◆ **Work order**
Every line below that has the string "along" needs to be copied.

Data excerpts

☆ ☆ ☆ ☆ ☆ ☆ ☆

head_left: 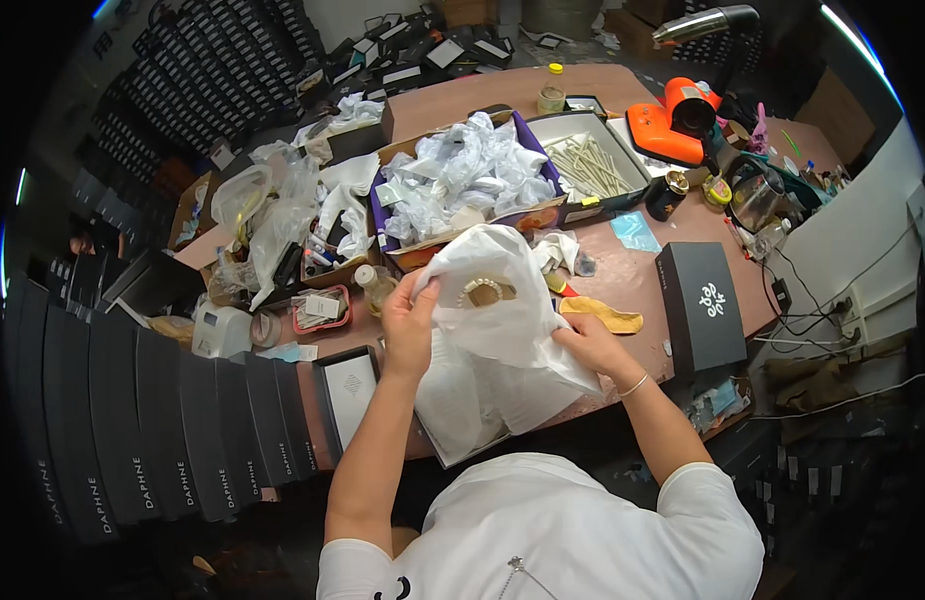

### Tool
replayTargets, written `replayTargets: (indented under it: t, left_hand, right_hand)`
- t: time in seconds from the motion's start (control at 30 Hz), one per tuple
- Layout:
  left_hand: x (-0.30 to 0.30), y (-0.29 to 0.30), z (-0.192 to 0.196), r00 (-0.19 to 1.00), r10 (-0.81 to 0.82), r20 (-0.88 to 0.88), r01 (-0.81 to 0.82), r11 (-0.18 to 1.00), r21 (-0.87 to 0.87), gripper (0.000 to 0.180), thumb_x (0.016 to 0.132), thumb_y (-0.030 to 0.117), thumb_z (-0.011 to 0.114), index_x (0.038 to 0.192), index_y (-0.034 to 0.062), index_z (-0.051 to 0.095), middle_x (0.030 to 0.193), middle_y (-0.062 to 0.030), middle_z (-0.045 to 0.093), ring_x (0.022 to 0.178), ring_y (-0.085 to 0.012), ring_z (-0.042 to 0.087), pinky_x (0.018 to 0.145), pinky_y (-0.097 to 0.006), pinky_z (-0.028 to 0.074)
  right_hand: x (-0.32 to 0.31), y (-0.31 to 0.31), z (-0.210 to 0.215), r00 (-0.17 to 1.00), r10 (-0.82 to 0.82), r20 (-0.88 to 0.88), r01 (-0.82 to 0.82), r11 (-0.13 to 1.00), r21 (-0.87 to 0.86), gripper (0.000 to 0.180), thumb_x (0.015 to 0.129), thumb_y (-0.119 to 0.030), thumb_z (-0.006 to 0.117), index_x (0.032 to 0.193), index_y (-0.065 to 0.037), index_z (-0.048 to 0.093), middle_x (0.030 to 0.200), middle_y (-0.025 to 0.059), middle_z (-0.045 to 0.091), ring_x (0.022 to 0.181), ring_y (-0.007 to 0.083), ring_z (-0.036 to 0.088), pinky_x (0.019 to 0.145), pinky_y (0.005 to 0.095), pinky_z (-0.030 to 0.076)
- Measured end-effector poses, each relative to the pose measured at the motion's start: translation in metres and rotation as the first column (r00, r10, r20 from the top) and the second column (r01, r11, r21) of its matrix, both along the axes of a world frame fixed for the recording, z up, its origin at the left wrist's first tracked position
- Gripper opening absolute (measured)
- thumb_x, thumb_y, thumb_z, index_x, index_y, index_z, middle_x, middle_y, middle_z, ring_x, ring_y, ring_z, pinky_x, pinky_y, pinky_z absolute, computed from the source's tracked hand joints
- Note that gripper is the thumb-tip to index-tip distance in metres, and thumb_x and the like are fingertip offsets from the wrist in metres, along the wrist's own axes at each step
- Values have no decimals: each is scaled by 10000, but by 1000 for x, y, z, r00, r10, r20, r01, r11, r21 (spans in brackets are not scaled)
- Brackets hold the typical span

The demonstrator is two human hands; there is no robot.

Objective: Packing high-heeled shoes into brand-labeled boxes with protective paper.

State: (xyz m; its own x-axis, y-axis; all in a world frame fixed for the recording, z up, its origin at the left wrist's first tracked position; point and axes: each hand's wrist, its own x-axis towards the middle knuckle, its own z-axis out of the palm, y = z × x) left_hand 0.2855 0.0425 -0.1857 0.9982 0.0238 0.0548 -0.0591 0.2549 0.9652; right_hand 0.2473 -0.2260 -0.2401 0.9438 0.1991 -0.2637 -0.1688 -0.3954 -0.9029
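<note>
My left hand [410,318] and my right hand [593,345] hold up a white bag [483,258] of thin, soft material. The left fingers are closed on its upper left edge, the right ones on its lower right side. In its mouth shows part of a beige item [486,292] trimmed with a curve of pearl-like beads; the rest is hidden. Below the bag lies an open shallow box lined with white tissue paper [451,400]. Close to my left forearm is a black-edged tray or lid [351,390] with a white inside. A yellow cloth [605,315] lies beyond my right hand.
A closed black box [701,308] stands at right. Behind are a carton of crumpled white paper [391,228], a box of pale sticks [595,165], an orange heat tool [673,135] and a dark jar [667,196]. Several black boxes [163,400] line the left.
</note>
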Motion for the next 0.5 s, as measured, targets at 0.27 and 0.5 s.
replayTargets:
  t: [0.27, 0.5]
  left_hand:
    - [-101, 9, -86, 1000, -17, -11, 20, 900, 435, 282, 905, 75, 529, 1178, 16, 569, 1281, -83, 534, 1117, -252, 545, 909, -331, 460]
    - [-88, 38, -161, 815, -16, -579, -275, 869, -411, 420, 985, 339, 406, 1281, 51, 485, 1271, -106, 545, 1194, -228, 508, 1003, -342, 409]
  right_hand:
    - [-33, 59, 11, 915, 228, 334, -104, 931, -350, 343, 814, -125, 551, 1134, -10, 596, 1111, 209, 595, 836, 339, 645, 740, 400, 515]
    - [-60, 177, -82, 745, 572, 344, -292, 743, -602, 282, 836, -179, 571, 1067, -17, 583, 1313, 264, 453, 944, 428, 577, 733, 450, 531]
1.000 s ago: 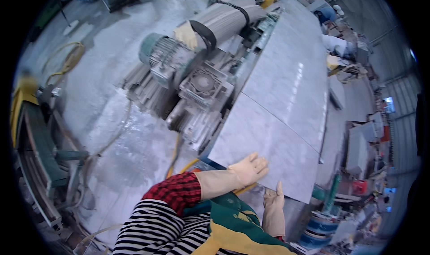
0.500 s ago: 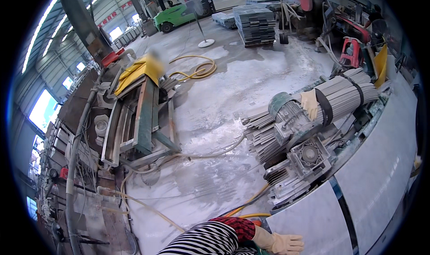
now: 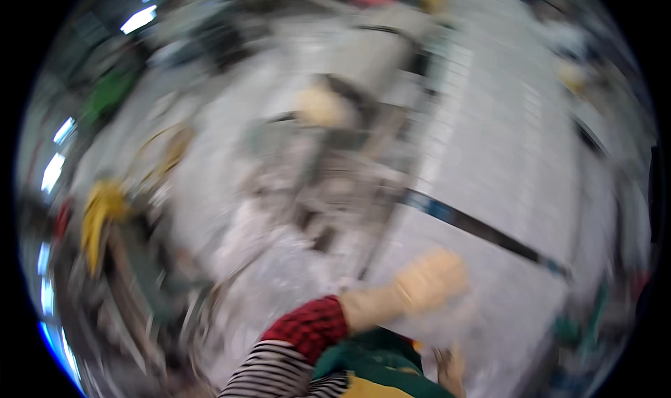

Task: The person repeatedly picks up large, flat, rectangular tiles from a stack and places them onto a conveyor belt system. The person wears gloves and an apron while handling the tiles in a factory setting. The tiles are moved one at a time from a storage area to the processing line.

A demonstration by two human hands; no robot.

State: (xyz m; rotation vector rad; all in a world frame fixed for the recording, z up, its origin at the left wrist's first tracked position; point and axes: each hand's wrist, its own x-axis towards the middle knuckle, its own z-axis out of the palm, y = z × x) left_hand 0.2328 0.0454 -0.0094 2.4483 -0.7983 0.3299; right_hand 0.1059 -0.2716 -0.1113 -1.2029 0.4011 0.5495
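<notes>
My left hand (image 3: pixel 431 283), in a cream rubber glove, is above or on the near white slab (image 3: pixel 514 297). Motion smears its fingers, so their grip and any contact with the slab are unclear. Red checked cuff and striped sleeve lead down from it. At the lower edge, beside my green and yellow apron (image 3: pixel 377 359), part of my right hand (image 3: pixel 451 370) shows, also blurred. Whether it holds anything cannot be made out. A dark gap (image 3: pixel 482 232) separates the near slab from a longer white slab (image 3: pixel 514 139) beyond.
Left of the slabs stands blurred machinery (image 3: pixel 335 188) with a cream glove (image 3: pixel 321 106) lying on it. Behind that is a bundle of grey strips (image 3: pixel 381 55). A yellow cover (image 3: pixel 101 213) drapes a metal frame at far left. A green vehicle (image 3: pixel 112 90) stands farther off.
The view has swung to the right, bringing the slabs toward the middle. My left hand has come up and farther over the near slab. Part of my right hand has come into sight.
</notes>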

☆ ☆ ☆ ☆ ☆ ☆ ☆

◆ **Exercise answer**
- Measured end-effector poses, each relative to the pose measured at the motion's start: translation in metres and rotation as the first column (r00, r10, r20 from the top) and the second column (r01, r11, r21) of its matrix, both along the axes of a world frame fixed for the recording, z up, its origin at the left wrist's first tracked position
- Note that gripper is the thumb-tip to index-tip distance in metres, and thumb_x and the like are fingertip offsets from the wrist in metres, along the wrist's own axes at each step

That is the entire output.